Mbonye M.K.,Makerere University | Mbonye M.K.,University of Antwerp | Burnett S.M.,Accordia Global Health Foundation | Burnett S.M.,University of Antwerp | And 7 more authors.
PLoS ONE | Year: 2015

Background: Little information exists on malaria burden, artemisinin-based combination therapy (ACT) use, and malaria care provided to infants under six months of age. The perception that malaria may be rare in this age group has led to lack of clinical trials and evidence-based treatment guidelines. The objective of this study was to identify malaria parasitemia positivity rate (MPPR) among patients under six months, and practices and predictors of malaria diagnosis and treatment in this population. Methods: Cross-sectional data collected from October 2010 to September 2011 on 25,997 individual outpatients aged <6 months from 36 health facilities across Uganda were analysed.

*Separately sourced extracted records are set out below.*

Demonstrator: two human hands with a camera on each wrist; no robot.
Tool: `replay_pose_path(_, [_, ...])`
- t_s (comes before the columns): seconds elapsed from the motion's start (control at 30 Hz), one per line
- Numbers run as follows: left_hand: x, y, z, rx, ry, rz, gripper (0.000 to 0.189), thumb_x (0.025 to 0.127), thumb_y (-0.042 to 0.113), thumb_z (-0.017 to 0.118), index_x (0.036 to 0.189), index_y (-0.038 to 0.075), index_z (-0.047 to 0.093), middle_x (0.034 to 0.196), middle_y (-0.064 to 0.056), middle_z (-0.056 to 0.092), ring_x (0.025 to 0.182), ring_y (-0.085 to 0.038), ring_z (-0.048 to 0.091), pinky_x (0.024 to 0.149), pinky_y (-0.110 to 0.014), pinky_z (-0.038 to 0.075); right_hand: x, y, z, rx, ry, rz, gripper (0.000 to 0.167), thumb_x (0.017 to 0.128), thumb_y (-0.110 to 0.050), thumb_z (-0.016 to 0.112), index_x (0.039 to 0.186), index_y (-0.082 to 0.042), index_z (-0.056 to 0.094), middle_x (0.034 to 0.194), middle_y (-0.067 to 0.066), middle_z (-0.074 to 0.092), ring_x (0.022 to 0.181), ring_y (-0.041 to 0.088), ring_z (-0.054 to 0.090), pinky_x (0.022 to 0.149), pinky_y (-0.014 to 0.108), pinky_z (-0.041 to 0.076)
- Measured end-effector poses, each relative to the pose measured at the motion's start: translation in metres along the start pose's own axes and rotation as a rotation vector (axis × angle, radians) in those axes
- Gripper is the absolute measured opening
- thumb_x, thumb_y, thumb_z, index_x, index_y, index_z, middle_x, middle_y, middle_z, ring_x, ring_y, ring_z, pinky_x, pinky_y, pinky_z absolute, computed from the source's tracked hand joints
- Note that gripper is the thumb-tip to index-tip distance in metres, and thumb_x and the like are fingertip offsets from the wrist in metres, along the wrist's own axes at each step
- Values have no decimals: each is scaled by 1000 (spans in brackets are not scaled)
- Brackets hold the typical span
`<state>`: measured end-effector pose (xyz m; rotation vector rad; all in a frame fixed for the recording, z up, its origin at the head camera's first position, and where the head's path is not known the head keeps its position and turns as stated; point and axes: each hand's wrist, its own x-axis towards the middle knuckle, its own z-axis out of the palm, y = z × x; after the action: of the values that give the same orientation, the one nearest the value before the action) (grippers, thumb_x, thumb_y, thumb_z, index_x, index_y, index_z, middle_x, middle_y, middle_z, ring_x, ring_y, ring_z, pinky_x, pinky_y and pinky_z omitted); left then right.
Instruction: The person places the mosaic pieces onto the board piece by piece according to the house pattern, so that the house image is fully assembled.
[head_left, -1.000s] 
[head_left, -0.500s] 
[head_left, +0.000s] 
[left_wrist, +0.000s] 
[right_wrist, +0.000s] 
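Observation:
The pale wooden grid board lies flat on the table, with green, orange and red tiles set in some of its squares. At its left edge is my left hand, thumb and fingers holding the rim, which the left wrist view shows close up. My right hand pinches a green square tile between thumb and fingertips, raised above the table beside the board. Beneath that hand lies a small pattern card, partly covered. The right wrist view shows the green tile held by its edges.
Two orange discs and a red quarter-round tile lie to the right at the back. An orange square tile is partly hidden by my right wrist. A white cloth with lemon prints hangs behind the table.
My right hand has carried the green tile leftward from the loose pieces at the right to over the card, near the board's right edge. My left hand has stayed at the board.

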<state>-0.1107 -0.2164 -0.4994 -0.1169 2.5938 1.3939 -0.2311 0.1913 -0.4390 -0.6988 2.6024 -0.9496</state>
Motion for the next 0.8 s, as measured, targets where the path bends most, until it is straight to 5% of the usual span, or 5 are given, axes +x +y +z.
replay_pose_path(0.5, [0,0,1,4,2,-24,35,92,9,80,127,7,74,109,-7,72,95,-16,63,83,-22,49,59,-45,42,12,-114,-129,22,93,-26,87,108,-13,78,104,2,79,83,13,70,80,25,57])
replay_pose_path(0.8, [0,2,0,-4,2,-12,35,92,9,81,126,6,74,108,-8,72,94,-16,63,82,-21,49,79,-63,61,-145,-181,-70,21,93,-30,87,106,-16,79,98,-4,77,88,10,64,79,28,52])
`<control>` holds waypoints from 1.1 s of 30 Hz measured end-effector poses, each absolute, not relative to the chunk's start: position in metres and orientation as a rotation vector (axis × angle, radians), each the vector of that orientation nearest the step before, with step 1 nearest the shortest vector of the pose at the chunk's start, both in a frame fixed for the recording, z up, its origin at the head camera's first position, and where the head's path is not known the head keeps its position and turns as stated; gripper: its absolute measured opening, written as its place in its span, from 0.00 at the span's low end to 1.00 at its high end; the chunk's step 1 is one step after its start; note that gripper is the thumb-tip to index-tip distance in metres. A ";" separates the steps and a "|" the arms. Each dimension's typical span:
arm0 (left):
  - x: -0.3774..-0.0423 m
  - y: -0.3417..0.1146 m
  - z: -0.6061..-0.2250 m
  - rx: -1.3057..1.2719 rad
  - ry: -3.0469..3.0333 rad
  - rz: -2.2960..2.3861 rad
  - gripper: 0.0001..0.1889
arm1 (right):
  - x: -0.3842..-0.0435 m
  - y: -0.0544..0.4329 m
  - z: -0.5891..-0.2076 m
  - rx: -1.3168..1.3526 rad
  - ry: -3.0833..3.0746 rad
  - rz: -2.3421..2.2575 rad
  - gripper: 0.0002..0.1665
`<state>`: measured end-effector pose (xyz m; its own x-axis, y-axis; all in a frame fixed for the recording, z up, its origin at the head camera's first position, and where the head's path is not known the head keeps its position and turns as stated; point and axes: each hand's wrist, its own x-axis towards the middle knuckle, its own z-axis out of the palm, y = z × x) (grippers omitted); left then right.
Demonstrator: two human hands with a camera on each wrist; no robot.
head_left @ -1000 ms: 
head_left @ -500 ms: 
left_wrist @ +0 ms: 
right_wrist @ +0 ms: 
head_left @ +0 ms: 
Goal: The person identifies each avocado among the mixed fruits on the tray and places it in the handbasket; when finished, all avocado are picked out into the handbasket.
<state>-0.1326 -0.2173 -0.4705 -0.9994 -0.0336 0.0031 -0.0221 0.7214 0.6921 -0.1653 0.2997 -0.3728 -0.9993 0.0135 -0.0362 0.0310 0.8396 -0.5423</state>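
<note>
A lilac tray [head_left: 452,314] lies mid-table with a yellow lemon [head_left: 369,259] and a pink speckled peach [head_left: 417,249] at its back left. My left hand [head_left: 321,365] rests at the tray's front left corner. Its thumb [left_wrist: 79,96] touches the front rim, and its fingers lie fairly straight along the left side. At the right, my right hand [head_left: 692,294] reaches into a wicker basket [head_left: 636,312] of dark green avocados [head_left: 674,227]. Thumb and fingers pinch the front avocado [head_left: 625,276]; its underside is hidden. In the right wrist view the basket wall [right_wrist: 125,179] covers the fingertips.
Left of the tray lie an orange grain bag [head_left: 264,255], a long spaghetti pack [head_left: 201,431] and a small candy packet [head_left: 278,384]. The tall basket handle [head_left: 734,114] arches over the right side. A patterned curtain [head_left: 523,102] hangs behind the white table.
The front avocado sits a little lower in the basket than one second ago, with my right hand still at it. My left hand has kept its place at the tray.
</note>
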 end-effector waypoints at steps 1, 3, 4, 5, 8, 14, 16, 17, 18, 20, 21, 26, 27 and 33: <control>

Findings: Malaria was suspected in 18,415 (70.8%) patients, of whom 7,785 (42.3%) were tested for malaria. Of those tested, the MPPR was 36.1%, with 63.9% testing negative, of which 1,545 (31.1%) were prescribed an antimalarial. Among children <5kgs, off-label prescription of ACT was high (104/285, 36.5%). Younger age (1-6 days, aOR=0.47, p=0.01; 7-31 days, aOR=0.43, p<0.001; and 1-2 months, aOR=0.61, p<0.001), pneumonia (aOR=0.78, p=0.01) or cough/cold (aOR=0.65, p<0.001) diagnosis, and fever (aOR=0.56, p=0.01) reduced the odds of receiving a malaria test. Fever (aOR=2.22, p<0.001), anemia diagnosis (aOR=3.51, p=0.01), consulting midwives (aOR=3.58, p=0.04) and other less skilled providers (aOR=4.75, p<0.001) relative to medical officers, consulting at hospitals (aOR=3.31, p=0.03), visiting health facilities in a medium-high malaria transmission area (aOR=2.20, p<0.001), and visiting during antimalarial (aOR=1.82, p=0.04) or antibiotic (aOR=2.23, p=0.04) shortages increased the odds of prescribing an antimalarial despite a negative malaria test result. Conclusions: We found high malaria suspicion but low testing rates in outpatient children aged <6 months. Among those tested, MPPR was high. Despite a negative malaria test result, many infants were prescribed antimalarials. Off-label ACT prescription was common in children weighing <5kgs. Evidence-based malaria guidelines for infants weighing <5 kilograms and aged <6 months are urgently needed. © 2015 Mbonye et al.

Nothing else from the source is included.